### Exercise description
Find the string "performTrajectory" in the listing below and return each line it appears in.

### Data shown
((
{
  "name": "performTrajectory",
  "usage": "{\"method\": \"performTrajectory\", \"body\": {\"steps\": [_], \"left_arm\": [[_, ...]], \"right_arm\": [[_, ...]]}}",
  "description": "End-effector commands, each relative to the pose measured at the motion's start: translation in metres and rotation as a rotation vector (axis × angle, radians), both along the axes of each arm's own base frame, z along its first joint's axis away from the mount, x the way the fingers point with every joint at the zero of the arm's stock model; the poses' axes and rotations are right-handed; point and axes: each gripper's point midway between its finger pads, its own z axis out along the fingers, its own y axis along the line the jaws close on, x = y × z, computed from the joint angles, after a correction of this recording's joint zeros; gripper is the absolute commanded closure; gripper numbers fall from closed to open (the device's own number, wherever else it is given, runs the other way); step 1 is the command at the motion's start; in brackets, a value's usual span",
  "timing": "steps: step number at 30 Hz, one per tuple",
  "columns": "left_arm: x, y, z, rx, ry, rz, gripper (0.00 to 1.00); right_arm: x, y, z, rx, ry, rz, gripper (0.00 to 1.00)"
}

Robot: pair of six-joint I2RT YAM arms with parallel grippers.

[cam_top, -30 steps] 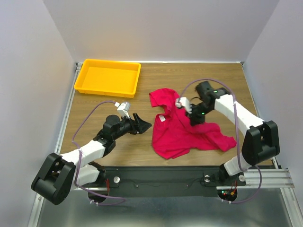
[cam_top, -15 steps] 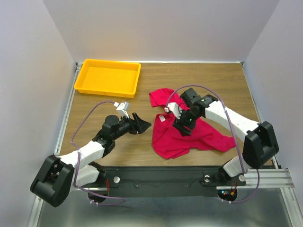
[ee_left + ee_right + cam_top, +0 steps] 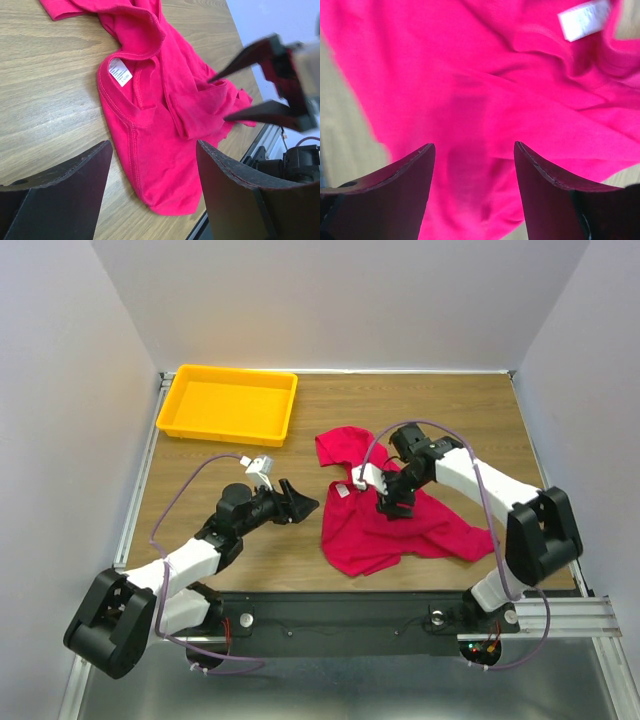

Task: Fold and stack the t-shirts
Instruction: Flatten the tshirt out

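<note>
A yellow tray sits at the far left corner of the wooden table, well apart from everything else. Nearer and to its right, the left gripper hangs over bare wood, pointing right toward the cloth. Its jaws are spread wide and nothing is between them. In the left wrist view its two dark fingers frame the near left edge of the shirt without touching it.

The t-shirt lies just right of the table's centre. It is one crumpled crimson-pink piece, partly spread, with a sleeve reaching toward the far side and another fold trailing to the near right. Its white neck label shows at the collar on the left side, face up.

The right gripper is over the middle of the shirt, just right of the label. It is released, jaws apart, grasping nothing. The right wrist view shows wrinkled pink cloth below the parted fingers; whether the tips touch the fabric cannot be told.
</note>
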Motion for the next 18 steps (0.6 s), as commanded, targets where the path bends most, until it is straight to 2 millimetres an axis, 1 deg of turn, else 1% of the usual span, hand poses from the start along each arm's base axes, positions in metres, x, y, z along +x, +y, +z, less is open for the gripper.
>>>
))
### Answer box
  "name": "performTrajectory",
  "usage": "{\"method\": \"performTrajectory\", \"body\": {\"steps\": [_], \"left_arm\": [[_, ...]], \"right_arm\": [[_, ...]]}}",

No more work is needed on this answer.